October used to be one of my favorite months – my favorite time of the year for so many reasons. But life has a way of changing our favorite things and not always for the better.
When I was younger, not much younger than I am now, I loved October because it meant fall. Where I live the leaves change into the most extraordinary colors and the smell in the air still makes me think about school and packing my book bag for the first day of class. It always felt like the beginning of something exciting. Maybe it was the anticipation of my favorite holiday. I love Halloween – for me, it’s like Christmas but better. There’s a certain magic to it but it’s the magic of creation instead of anticipation. I loved dressing up and trick-or-treating as a kid, and when I got older it was going to parties or answering the door to kids’ excited faces as they yelled “TRICK OR TREAT!”

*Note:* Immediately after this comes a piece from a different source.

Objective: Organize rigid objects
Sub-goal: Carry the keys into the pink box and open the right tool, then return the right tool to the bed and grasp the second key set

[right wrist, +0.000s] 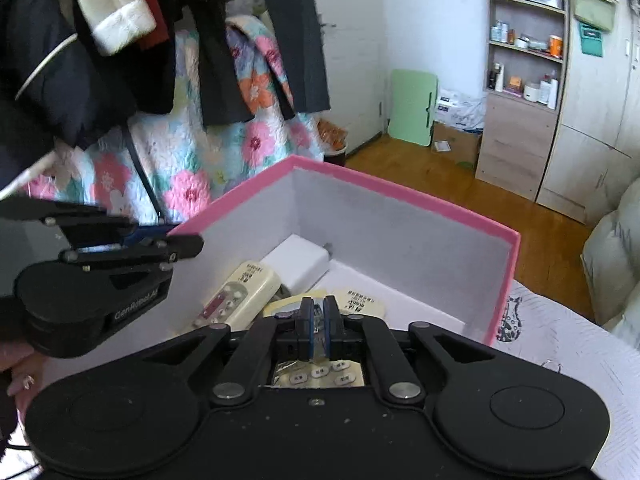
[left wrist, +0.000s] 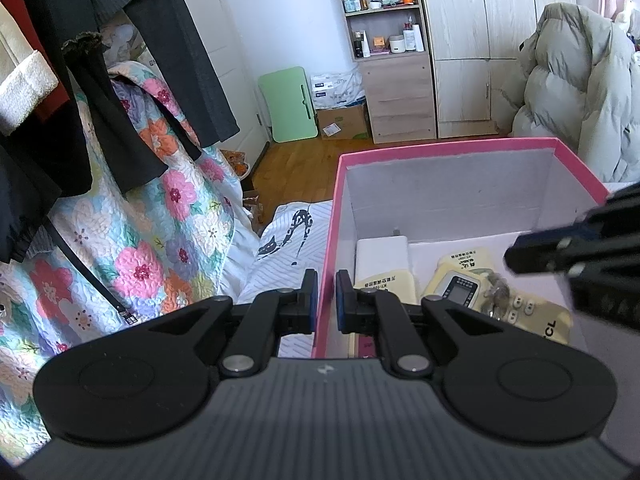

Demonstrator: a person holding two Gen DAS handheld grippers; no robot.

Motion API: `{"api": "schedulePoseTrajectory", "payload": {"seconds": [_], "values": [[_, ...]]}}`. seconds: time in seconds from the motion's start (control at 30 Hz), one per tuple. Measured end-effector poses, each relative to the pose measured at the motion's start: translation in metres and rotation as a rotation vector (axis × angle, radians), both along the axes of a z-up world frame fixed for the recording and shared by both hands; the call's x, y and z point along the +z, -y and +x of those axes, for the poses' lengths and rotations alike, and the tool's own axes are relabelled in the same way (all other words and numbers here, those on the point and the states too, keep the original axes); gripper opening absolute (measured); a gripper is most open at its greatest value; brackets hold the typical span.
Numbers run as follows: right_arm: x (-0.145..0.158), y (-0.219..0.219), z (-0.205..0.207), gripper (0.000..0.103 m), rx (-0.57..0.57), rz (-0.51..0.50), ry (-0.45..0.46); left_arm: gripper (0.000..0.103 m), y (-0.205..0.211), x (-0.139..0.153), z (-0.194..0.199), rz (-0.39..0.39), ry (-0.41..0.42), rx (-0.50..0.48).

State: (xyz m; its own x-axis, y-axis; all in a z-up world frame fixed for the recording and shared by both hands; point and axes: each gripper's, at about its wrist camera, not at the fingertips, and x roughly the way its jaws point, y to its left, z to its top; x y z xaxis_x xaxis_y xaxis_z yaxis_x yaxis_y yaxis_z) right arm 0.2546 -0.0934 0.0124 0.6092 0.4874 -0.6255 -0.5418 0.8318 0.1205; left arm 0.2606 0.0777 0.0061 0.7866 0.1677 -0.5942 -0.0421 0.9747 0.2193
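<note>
bedroom; pink box (right wrist: pixel 404 204), contents perhaps remotes

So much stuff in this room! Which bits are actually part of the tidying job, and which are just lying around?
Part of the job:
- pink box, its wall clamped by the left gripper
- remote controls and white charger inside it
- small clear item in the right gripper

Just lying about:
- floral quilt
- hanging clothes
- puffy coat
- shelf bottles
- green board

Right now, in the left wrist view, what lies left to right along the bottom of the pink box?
White adapter → yellow remote lying face down → remote with a display → small clear item under the right tool.
</note>
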Motion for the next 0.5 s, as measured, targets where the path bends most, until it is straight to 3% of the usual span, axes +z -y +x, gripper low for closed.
{"api": "schedulePoseTrajectory", "payload": {"seconds": [0.17, 0.27, 0.5], "values": [[0.02, 0.036, -0.016, 0.021, -0.082, 0.046, 0.062, 0.009, 0.002, -0.001, 0.0, 0.005, 0.001, -0.001], [0.028, 0.066, -0.025, 0.022, -0.129, 0.076, 0.074, 0.009, 0.002, -0.001, 0.0, 0.004, 0.002, -0.001], [0.032, 0.128, -0.044, 0.022, -0.221, 0.038, 0.065, 0.009, 0.001, -0.001, 0.0, 0.003, 0.002, -0.002]]}}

I also loved October because it was so close to my birthday in November. As long and crazy as our winters are here, I love the arrival of the cold, the kickoff of the holidays and of course, FOOTBALL! Imagine how joyful my winter was when I learned in February of 2011 that I was pregnant – a very unexpected but still hoped for surprise. I also found out a short while later that I would be bringing fraternal twins into the world in November or more likely October, as my OB would tell me. How much happier could a girl be? I was once told I might never have children, and then I learned I was pregnant with twins during my favorite time of year and that they’d be born around my birthday! My head swam with the ideas of coordinating costumes.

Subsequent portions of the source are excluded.